A dúvida do olhar

A chamada chegou a meio da madrugada; foram buscá-la a casa. Tem uma vaga ideia de como ali chegou, dos locais por onde passaram, de uma ou de outra palavra. Na entrada, uma pequena multidão flanqueia o alto portão; um rapaz imundo assoma-se da sua janela, mergulhando vidro adentro: dá um salto, acorda finalmente. O carro penetra a multidão, atravessando o muro e parando a umas dezenas de metros dum hangar cinzento e verde, sem janelas, plantado no meio dum campo de ervas secas.

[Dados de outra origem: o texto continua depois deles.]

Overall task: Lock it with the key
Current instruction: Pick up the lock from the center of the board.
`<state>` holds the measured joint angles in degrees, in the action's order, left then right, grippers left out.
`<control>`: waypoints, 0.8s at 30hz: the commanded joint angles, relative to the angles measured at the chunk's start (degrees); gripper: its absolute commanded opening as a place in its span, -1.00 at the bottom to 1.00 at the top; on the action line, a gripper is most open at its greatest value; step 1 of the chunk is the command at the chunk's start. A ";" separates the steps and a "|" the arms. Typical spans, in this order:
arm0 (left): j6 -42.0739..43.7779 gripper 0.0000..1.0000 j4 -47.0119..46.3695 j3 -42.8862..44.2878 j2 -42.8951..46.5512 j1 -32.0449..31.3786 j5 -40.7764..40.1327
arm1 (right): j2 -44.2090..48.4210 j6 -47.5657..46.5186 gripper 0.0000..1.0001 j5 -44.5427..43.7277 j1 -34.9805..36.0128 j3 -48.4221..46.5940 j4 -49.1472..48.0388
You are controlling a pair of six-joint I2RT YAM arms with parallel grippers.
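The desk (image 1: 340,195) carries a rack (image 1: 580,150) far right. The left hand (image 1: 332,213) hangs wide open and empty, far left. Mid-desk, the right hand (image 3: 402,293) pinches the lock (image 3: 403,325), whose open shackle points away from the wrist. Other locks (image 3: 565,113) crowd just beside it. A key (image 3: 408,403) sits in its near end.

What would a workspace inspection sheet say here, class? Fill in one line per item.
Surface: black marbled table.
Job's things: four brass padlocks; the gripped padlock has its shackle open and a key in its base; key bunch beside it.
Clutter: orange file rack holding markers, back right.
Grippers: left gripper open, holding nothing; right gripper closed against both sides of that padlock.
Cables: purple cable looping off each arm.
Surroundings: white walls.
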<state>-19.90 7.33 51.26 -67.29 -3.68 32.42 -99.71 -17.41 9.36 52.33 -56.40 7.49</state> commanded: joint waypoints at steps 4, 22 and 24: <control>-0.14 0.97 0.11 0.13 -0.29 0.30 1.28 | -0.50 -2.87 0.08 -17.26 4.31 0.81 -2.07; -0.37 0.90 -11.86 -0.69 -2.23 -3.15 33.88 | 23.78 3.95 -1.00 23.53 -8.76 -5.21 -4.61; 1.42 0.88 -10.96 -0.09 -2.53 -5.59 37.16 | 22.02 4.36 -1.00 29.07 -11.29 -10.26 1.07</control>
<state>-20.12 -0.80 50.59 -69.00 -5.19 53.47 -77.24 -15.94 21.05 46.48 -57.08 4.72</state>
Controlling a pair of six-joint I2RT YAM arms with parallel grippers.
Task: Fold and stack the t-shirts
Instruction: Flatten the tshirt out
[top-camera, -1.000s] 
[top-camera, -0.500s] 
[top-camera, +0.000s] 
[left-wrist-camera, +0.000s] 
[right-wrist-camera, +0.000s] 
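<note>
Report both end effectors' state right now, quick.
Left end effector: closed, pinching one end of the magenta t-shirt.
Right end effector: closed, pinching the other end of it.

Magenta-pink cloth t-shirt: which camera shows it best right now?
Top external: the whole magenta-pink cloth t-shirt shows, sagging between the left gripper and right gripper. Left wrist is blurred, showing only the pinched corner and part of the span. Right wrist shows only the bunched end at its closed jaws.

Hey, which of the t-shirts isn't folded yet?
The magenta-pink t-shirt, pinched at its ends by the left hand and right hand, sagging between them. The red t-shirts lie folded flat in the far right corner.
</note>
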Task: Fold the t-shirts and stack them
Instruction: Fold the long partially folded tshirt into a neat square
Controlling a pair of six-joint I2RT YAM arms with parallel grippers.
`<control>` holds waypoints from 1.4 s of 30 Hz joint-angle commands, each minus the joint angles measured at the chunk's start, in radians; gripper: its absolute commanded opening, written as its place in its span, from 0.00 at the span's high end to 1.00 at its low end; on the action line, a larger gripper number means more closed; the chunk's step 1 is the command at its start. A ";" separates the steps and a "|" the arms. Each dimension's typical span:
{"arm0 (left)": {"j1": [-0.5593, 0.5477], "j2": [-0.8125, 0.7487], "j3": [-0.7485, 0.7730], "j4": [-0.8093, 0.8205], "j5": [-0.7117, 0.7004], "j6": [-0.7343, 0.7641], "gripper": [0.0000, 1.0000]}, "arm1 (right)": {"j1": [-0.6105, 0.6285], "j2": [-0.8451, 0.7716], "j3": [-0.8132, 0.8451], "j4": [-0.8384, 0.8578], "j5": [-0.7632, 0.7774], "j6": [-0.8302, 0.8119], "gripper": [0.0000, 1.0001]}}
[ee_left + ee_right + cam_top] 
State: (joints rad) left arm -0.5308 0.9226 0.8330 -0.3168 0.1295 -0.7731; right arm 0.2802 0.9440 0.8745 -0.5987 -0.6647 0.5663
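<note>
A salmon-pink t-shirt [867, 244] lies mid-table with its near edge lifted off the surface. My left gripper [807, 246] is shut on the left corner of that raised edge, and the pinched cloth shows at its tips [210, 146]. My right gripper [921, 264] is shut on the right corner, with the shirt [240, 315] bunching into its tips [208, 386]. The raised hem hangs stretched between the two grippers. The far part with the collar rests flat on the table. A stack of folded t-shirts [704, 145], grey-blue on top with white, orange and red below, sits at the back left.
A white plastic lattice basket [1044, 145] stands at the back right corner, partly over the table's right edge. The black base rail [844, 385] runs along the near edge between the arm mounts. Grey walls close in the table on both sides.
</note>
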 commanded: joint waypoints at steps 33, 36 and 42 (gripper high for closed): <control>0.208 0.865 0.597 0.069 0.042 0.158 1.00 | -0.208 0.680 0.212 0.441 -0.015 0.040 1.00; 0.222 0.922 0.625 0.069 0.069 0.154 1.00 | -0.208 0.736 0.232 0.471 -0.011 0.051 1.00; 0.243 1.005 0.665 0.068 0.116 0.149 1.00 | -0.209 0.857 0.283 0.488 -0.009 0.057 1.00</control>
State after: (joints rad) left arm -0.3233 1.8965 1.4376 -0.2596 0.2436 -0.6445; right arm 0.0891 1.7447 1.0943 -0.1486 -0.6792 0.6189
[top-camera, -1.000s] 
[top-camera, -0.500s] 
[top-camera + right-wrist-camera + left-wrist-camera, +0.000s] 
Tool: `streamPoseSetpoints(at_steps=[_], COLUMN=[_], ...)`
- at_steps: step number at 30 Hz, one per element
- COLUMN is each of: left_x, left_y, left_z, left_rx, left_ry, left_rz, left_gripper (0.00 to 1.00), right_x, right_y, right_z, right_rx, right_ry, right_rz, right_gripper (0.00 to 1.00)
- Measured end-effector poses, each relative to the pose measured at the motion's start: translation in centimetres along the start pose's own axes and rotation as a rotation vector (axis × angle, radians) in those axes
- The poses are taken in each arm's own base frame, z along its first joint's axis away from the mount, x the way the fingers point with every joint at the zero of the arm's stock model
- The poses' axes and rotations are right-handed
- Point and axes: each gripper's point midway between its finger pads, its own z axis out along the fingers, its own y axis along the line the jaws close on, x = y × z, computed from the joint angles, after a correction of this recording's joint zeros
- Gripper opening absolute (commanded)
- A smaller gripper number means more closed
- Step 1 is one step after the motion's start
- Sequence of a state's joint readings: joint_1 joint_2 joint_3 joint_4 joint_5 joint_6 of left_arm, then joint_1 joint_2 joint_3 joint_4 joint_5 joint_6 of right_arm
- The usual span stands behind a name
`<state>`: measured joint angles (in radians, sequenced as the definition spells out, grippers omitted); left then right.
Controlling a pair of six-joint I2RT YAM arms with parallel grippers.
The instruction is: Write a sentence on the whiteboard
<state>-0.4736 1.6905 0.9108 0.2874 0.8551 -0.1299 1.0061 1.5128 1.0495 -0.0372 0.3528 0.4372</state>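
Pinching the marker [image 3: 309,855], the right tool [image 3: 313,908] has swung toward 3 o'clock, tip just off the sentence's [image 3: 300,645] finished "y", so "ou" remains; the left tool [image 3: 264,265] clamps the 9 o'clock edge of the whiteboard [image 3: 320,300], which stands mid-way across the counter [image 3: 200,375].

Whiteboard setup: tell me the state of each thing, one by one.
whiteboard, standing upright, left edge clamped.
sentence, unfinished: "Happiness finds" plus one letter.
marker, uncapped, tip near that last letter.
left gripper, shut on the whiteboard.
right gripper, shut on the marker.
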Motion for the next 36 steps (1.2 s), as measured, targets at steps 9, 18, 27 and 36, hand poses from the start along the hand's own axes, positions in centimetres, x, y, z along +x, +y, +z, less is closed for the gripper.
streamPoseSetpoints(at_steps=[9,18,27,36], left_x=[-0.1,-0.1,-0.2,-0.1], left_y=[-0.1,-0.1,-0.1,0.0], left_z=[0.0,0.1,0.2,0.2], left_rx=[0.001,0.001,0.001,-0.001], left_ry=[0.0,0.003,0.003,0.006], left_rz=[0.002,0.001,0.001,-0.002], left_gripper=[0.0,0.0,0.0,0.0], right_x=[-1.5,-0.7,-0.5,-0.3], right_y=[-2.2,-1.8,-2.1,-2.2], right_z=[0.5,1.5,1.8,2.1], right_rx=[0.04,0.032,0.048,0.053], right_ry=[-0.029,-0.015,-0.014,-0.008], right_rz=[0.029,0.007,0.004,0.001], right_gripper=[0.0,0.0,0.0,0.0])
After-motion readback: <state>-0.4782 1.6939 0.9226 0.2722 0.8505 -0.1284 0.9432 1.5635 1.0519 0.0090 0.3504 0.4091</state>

"Não nos podemos aproximar mais sem protecção", anunciou o homem que viajara no lugar do morto ao mesmo tempo que abandonavam a viatura e se dirigiam para a tenda amarela da protecção civil. Lá dentro, uma dezena de homens era assistida por enfermeiros; fixou o olhar vazio dum deles: pálpebras inchadas, olhos amarelados, ausente. Já tinha estado em muitos cenários semelhantes; a intuição dizia-lhe que algo ali não encaixava. Avançou para a zona de transferência, arrastando consigo a dúvida daquele olhar.
Era-lhe cada vez mais penoso vestir o macacão branco: as articulações e a maldita tendinite no ombro esquerdo teimavam em lembrar-lhe o imparável avançar dos tempos. Colocaram a touca os óculos e as máscaras, saíram e avançaram decididos pela estrada de terra batida em direcção à única, aparente, entrada do hangar. A frescura da manhã aliviou, um pouco, a asfixia que, ultimamente, sentia quando tinha que usar aquela farpela plastificada. O sol, ainda baixo e tímido, ameaçava com mais um dia quente. Centenas de moscas atapetavam o chão em redor do edifício. Baixou-se – levantar-se seria o próximo problema -, assentou o seu pequeno laboratório ambulante e colocou algumas delas dentro dum tubo. O verde das asas somou-se à dúvida do olhar, adensando o pressentimento: já tinha visto algo parecido mas ali havia algo mais; um calafrio trespassou-lhe as vértebras.
Lá dentro, o quente tornou-se ainda mais penoso; doía-lhe a zona lombar; procurou dominar a ansiedade e arrefecer o corpo focando-se na tarefa que tinha pela frente; já não era a jovenzita que, três dezenas de anos atrás, corria, extasiada, para cada nova investigação. Centenas de galinhas inanimadas estavam dispersas por todo o pavilhão; outras, moribundas, arrastavam-se mudas, em completo silêncio. “Limitámos-nos a retirar os trabalhadores, tudo o resto está como o encontrámos”, informou o responsável pela operação. “Que teria o demónio, desta vez, arquitectado?”, pensou.